What is it?
Normally, we would not begin a review of the latest, possibly greatest hot hatchback with a reference to Ferrari, but bear with.
When Ferrari launches a new car, journalists are invited to its Maranello HQ and are ritually subjected to a tableaux of complicated graphs and diagrams. It’s dry but oddly compelling, and reasonable on the part of the manufacturer: the chassis electronics even for mainline models such as the 488 GTB have become bewilderingly complex works of art and Ferrari would like us all to appreciate that.
Ford pulled a Ferrari for the fourth-generation Focus ST. Justifiably, too. This is a complicated car: an ocean of binary code away from even the last ST, which was launched in 2012 with nothing like the same spread of technologies.
We’ve seen graphs that plot torque from the upsized engine against the locking rate for the front axle’s electronic limited-slip differential. The hardware comes from GKN and is controlled via a locking clutch not unlike VW's 'XDS+' system, so while the red line assigned to Track mode (yes, there are now modes) rockets up in a way that, one senior engineer tells us, would probably help the newcomer lap a quick circuit such as the Nürburgring faster even than in the old Focus RS, its orange counterpart – Slippery mode – is reassuringly gentle. There’s also brake-based torque vectoring to trim understeer, which not so long ago would have itself been the headline news but is now merely part of the scenery.

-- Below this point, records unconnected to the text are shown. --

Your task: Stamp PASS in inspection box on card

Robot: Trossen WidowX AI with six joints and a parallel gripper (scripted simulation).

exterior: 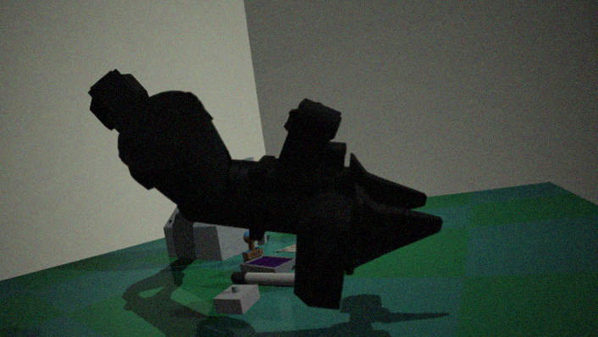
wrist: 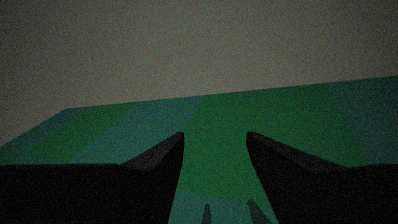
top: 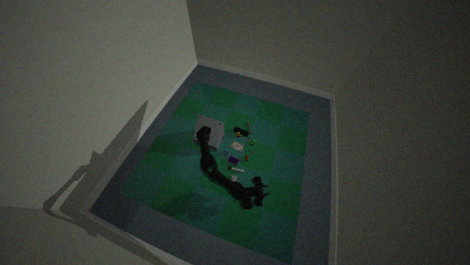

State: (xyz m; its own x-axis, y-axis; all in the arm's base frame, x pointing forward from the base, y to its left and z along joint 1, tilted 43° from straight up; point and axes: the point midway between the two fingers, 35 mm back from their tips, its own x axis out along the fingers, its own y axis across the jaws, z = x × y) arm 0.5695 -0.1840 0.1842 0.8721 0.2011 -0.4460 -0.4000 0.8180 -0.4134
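Your gripper (top: pixel 267 190) (exterior: pixel 434 209) (wrist: pixel 215 137) hangs with its fingers partly spread and nothing between them, well apart from the card (top: pixel 237 146) (exterior: pixel 288 248), which lies between the base (top: pixel 218 128) (exterior: pixel 207 243) and the purple pad (top: pixel 234 160) (exterior: pixel 269 262).

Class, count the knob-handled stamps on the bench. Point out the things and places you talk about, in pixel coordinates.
4: blue (top: pixel 226 151) (exterior: pixel 252 252) beside the ink pad (top: pixel 234 160) (exterior: pixel 271 262); red (top: pixel 246 158), green (top: pixel 253 142), yellow (top: pixel 238 134) around the card (top: pixel 237 146) (exterior: pixel 289 249). The arm may hide others.
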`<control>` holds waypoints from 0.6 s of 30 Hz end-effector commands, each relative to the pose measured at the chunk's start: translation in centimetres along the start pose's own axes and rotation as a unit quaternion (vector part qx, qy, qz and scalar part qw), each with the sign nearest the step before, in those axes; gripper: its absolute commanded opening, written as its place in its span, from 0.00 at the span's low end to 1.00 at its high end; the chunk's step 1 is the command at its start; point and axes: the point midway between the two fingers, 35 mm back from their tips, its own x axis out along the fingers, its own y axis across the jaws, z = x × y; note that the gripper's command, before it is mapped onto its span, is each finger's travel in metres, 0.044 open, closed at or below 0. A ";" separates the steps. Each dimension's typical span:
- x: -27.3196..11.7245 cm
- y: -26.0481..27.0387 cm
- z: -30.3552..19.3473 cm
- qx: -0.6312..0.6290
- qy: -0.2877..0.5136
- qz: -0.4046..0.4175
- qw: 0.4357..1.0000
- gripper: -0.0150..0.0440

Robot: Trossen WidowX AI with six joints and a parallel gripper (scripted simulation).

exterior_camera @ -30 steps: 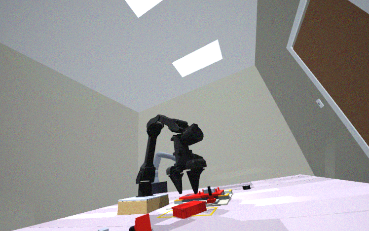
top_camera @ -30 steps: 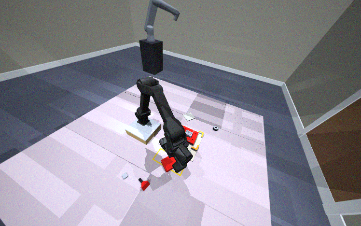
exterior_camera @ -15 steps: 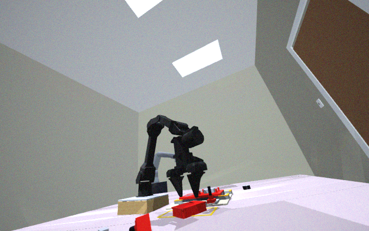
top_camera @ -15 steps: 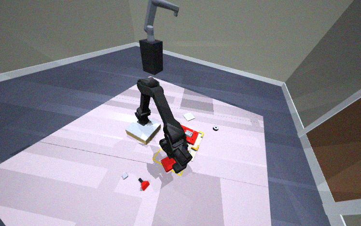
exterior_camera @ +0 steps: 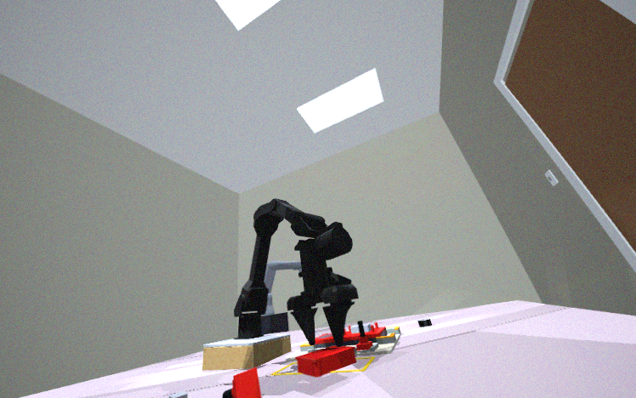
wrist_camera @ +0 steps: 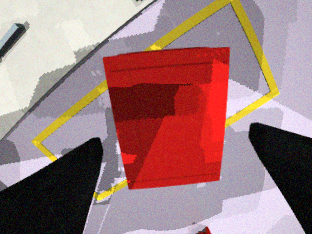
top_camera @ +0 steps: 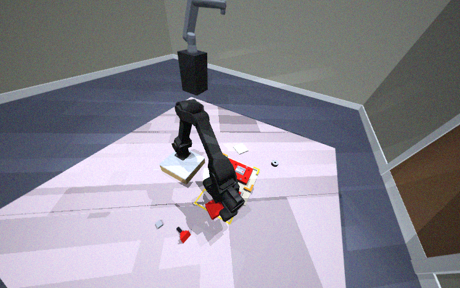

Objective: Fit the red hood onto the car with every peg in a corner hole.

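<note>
A red hood, a box-like shell with a flat roof, lies on the pale desk inside a yellow outlined rectangle. Directly above it hangs the black gripper, jaws spread wide and released, one fingertip on each side of the hood, grasping nothing. In the wrist view the fingers sit at about 8 and 4 o'clock from the hood. At roughly 1 o'clock from the hood in the top view, the red car chassis rests in its jig. A small red and black part lies at 7 o'clock.
</note>
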 end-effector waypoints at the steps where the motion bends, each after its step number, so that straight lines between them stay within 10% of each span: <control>1: 0.4 0.1 0.0 0.000 0.002 0.002 1.000 1.00; 18: 1.2 0.2 -0.1 0.000 0.002 0.002 1.000 1.00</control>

Another graph tells us the continuously controlled adaptive dampers, which are reactive to the road surface but respond in just a couple of milliseconds, exert roughly twice as much force in Track as in Normal. Admittedly, to get access to the full, multi-mode functionality, you’ll need the optional Performance pack (otherwise the dampers operate only in a Goldilocks setting between Normal and Sport) but even that includes further programmes for rev matching, launch control and, goodness gracious, 'flat' shifting for which you needn't even lift off the accelerator pedal if you’re close enough to the redline. Deprived of context, you might think we were talking about the latest Porsche 911 Turbo.
Despite all its tech, though, the Focus ST is at its core a familiar device, with a transverse four-cylinder turbocharged petrol engine mated to a six-speed manual. It has been engineered to be an enjoyable everyday performance car with some track day potential but excellent road manners. Like its closest rivals, it remains solely front driven, which keeps both weight and cost reasonable as well as preserving those traditional and – if the sensational Fiesta ST is anything to go by – still much loved hot hatch handling traits.
The Focus ST will also come with an seven-speed torque-converter gearbox, in 187bhp diesel form, and as an estate (not in that combination, mind), although the car we’ve driven is the straight-up five-door petrol hatch, complete with a stick and three pedals.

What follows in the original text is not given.